|Photo by Zoran Orlic|
Let me take you back to the first time I saw Wilco.
It was in 2001 at The Pageant, the band's first performance at the venue they've now played seven times over the past decade, all of which have been sellouts. But their first time, well, it was a little weird. Jay Bennett had recently left the band, and their album they were supposed to be touring behind, Yankee Hotel Foxtrot, had been rejected by Reprise and was streaming for free on their website. Everything was changing, and when Jeff Tweedy sang "Oh, I've got reservations about so many things, but not about you" near the end of the show, his words stuck out as an honest gesture that described the evening perfectly.

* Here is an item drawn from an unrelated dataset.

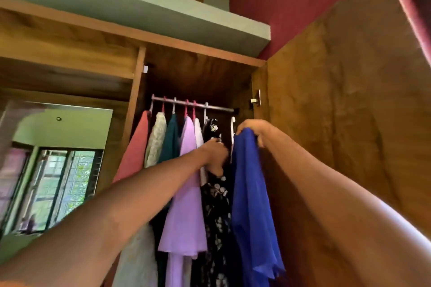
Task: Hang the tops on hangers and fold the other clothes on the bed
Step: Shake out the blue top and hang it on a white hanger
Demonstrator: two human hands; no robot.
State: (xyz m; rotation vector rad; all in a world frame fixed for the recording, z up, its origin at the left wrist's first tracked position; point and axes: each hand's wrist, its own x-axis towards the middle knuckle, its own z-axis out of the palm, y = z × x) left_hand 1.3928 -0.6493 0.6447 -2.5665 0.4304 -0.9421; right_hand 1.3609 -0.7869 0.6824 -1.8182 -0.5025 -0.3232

It was their first performance in St. Louis in four years, and Wilco's absences here have been debated time and time again: why don't they play here more often? I won't get into that, mainly because I'm sure the answer is complicated and most likely has nothing to do with St. Louis. But, when do they play a show here, expectations are high. And we all know that hype is usually a recipe for a huge letdown.
Wilco in St. Louis, though? Nope, it's never been a letdown. And Tuesday night's performance at the recently re-opened Peabody Opera House was, once again, another stellar chapter in the band's live history.
It's not often a band can open up a show with a soothing, twelve-minute acoustic number like The Whole Love's "One Sunday Morning" and keep a crowd's attention. Wilco did that, calmly and beautifully, taking its time to deliver the song about loss and regret. The scene they created shifted gently into "Poor Places," a performance that ended with a couple minutes of noise, which segued into "Art of Almost," leaving Jeff Tweedy without a guitar and simply his voice. The lights flashed heavily with every thud of sound, and Nels Cline delivered the first of his many fractured and wild solos.
If you've seen Wilco live, you know that Cline is a big part of the band's energy. The man delivers, show after show, toying with his instrument -- his hands seemingly vibrating at times to produce clean or dirty noise. During "Impossible Germany," the guitarist completely took the spotlight for a few minutes, rocking out his best solo while Tweedy looked on with a smile. Cline is clearly in a league of his own, and you only need a few seconds to realize his greatness.
This came after a hushed "Rising Red Lung," a frantic take on "Bull Black Nova," and an always welcome "I Am Trying To Break Your Heart" where drummer Glenn Kotche showed off his multitasking abilities. Later, during "Via Chicago," the first encore, Kotche exploded three different times with a blast of noise, jarring the song's lyrical story about killing someone in a dream. His actions made perfect sense, as if he were trying to wake everyone up from the nightmare being described in the song.
Of course, this was St. Louis, so we got the Wilco/Uncle Tupelo songs that made references to the surrounding area. From where I was sitting, "New Madrid" had people, including myself, singing along: "All my daydreams are disasters/ She's the one I think I love." "Heavy Metal Drummer" and "Casino Queen" were also delivered during the eight-song encore, which featured two songs with opener Nick Lowe -- "36 Inches High" and "I Love My Label."
Ten years ago at The Pageant, Wilco closed with "I Got You (At the End of the Century)." On this night, they concluded with "Outtasite (Outta Mind)," with Tweedy and Co. singing "you won't see me now/ you don't want to anyhow."
Oh, but St. Louis doesn't have to see you to remember you, Wilco. We're always thinking of you, forever outta sight, never outta mind.